Un climat politique polarisé
Ces élections s’inscrivent dans un contexte de polarisation extrême entre le pouvoir et l’opposition. Depuis les dernières élections présidentielles, marquées par des accusations similaires, le scepticisme électoral s’est enraciné, notamment à Anjouan.
Pour les leaders de l’opposition, les législatives 2025 ne sont qu’une répétition des pratiques anti-démocratiques précédentes. Ils dénoncent une instrumentalisation des institutions publiques et une volonté de museler toute voix discordante.
En revanche, les partisans de la CRC rejettent ces accusations, qu’ils qualifient de stratagèmes pour discréditer leur victoire. Ils insistent sur la légitimité de leur succès et appellent à respecter le choix des urnes.
Les défis pour la suite
Alors que la CENI doit confirmer les résultats et que la Cour suprême pourrait être saisie par les candidats contestataires, les regards se tournent vers le mois de février, initialement prévu pour un second tour. Cependant, avec les tendances actuelles, ce second tour semble compromis.
Cette situation soulève plusieurs interrogations. Comment réagiront les opposants si leurs plaintes ne sont pas prises en compte ? Les tensions politiques pourraient-elles dégénérer en manifestations plus larges ? La communauté internationale interviendra-t-elle pour exiger plus de transparence ?
Un avenir incertain
Pour la population comorienne, en particulier les jeunes, ces élections reflètent une crise démocratique profonde. Les espoirs d’un processus électoral juste et transparent s’amenuisent face aux scandales récurrents.
Le slogan « GWA NDZIMA », censé symboliser une victoire éclatante, est désormais perçu par certains comme une provocation. « C’est comme si on nous disait que tout est joué d’avance », commente un habitant de Bambao.
Et effectivement, si à changer élection ce slogan est repris, cela ne traduit-il pas une marginalisation des autres partis politiques, relégués au rôle de simples figurants ? La domination de la CRC à l’Assemblée Nationale pourrait permettre à ce parti d’imposer ses priorités, voire de préparer une nouvelle révision constitutionnelle. Certains Anjouanais, déjà tournés vers l’échéance de 2030 qui doit marquer leur retour au palais présidentiel de Beit Salam, redoutent que ces élections renforcent un régime centralisé au détriment de la gouvernance tournante.

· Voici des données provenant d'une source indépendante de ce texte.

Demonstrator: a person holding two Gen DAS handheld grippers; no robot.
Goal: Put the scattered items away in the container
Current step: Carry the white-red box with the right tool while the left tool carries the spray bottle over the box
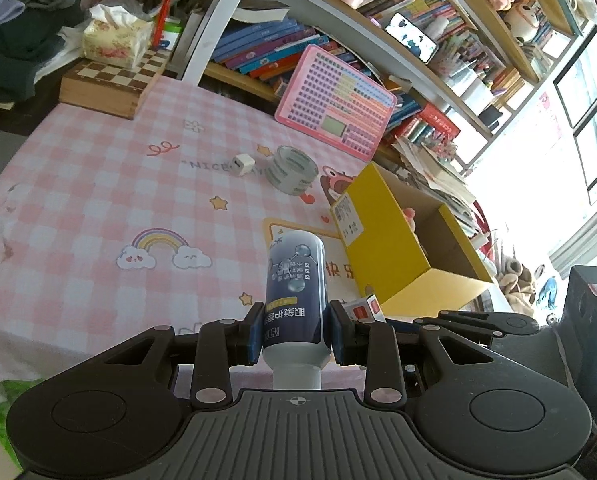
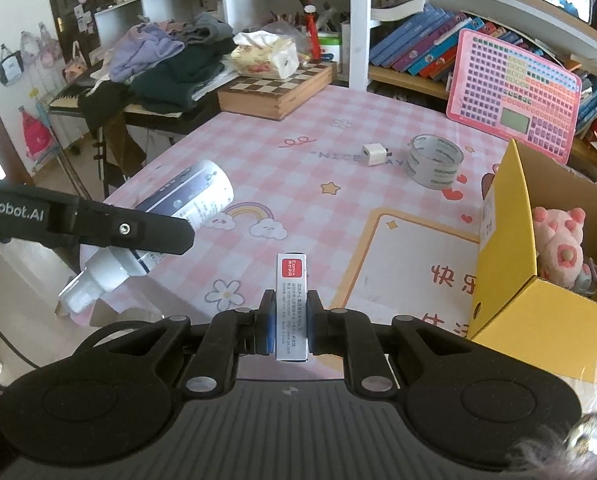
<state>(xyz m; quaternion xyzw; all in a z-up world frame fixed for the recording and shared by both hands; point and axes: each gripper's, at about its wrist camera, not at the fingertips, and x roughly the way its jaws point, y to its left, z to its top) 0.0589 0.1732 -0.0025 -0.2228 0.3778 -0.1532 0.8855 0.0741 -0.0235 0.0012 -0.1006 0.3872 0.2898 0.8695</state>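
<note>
Your left gripper (image 1: 294, 330) is pinching a dark blue bottle (image 1: 295, 280) low on its body, just above the white cap end, so the bottle's base points forward and away from you over the pink checked tablecloth (image 1: 98, 184). Your right gripper (image 2: 291, 322) is pressed onto a small slim box (image 2: 292, 300) with a red label at its far end, its pads on the two long sides, held above the cloth. Just to the right of both stands the yellow cardboard box (image 2: 510, 248), open at the top, with a pink plush toy (image 2: 560, 240) already inside. Farther out on the cloth, well apart from your grippers, a roll of clear tape (image 2: 434, 160) lies flat with a white charger plug (image 2: 373, 154) just beside it on the left. Behind them a pink keyboard toy (image 2: 512, 96) leans against the bookshelf, and a wooden chess box (image 2: 276, 88) with a tissue pack (image 2: 268, 54) on top sits at the far left corner.
</note>
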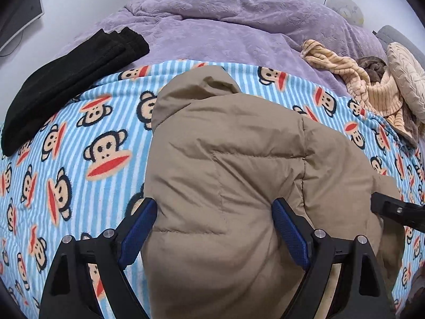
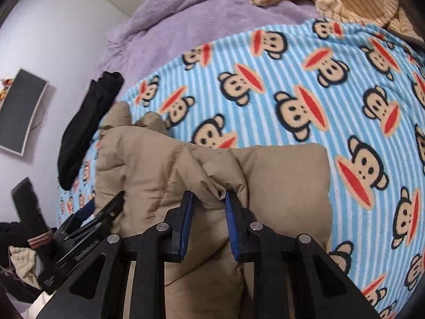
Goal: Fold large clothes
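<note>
The tan quilted puffer jacket (image 1: 239, 175) lies bunched on the blue-striped monkey-print fleece blanket (image 1: 79, 138). Your left gripper (image 1: 215, 228) straddles its padded bulk, jaws spread wide; your right gripper (image 2: 208, 199) pinches a fold of it. A folded black garment (image 1: 66, 79) rests nearby.

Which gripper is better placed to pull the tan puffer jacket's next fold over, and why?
Right. The right gripper already pinches a bunched fold of the tan puffer jacket; the left gripper is open, merely straddling it.
</note>
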A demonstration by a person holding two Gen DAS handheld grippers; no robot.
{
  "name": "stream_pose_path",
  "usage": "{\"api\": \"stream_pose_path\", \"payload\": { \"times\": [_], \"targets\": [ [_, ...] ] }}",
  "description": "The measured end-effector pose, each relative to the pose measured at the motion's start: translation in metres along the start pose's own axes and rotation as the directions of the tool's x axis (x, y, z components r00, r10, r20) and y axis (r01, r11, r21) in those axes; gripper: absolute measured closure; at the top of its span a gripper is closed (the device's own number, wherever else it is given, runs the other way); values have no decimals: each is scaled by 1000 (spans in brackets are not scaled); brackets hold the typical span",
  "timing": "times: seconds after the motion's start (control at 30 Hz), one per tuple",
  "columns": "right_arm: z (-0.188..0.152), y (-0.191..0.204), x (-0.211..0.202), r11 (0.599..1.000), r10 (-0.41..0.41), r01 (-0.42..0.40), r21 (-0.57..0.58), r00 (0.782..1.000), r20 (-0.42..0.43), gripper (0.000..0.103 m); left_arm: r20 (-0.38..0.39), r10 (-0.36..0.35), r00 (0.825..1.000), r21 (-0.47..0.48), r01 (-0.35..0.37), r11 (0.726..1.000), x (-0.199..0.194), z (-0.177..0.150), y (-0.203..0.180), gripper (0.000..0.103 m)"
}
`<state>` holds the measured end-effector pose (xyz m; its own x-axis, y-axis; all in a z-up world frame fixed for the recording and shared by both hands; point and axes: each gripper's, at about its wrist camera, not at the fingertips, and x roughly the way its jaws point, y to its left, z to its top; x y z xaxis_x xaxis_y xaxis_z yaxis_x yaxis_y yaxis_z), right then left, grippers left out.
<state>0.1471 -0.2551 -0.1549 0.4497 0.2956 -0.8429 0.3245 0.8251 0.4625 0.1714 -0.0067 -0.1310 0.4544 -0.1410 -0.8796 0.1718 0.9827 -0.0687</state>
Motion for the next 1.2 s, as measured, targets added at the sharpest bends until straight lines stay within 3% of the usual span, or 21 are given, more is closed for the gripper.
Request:
{"api": "stream_pose_path", "payload": {
  "times": [0.07,0.13,0.33,0.7,1.03,1.2],
  "targets": [
    [-1,-22,13,999,-14,16,39,1000,-27,99,-7,-1,1000,-1,1,1000,4,0,-3,14],
    [-3,-36,19,998,-6,8,63,999,-39,103,-12,-3,1000,4,3,1000,7,-1,-6,14],
    [-8,-31,14,999,-49,50,18,998,-43,103,-28,16,999,33,-15,999,2,-1,-10,14],
    [-33,-15,-31,999,-47,46,-22,998,-43,101,-72,34,997,21,-33,999,-41,-24,12,14],
    [-108,4,-81,996,-72,71,-56,997,-26,98,-118,23,993,18,-21,1000,-75,-80,26,14],
    [-146,1,-74,991,-122,118,-54,990,-69,98,-146,4,989,24,-1,1000,-82,-109,31,14]
  ]
}}
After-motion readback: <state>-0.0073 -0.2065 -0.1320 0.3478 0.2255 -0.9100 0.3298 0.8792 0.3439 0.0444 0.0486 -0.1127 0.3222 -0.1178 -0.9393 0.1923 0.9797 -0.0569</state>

Au-delà des chiffres et des discours officiels, ces élections révèlent un malaise plus profond, celui d’une démocratie qui peine à convaincre. Si le régime en place se félicite de ses succès, il devra également répondre aux critiques croissantes pour éviter une crise de légitimité.
Une élection sous tension
Les législatives 2025 resteront sans doute dans les mémoires comme un moment charnière pour les Comores. Entre triomphe revendiqué par la CRC et contestations multiples, elles reflètent les défis d’un pays en quête d’une véritable démocratie.
Alors que la Cour suprême s’apprête à examiner les plaintes et que la population attend des réponses claires, une question persiste : les Comores peuvent-elles surmonter ces divisions et bâtir un avenir politique plus inclusif ?
Ce dossier reste ouvert, avec des enjeux cruciaux pour l’ensemble de la nation.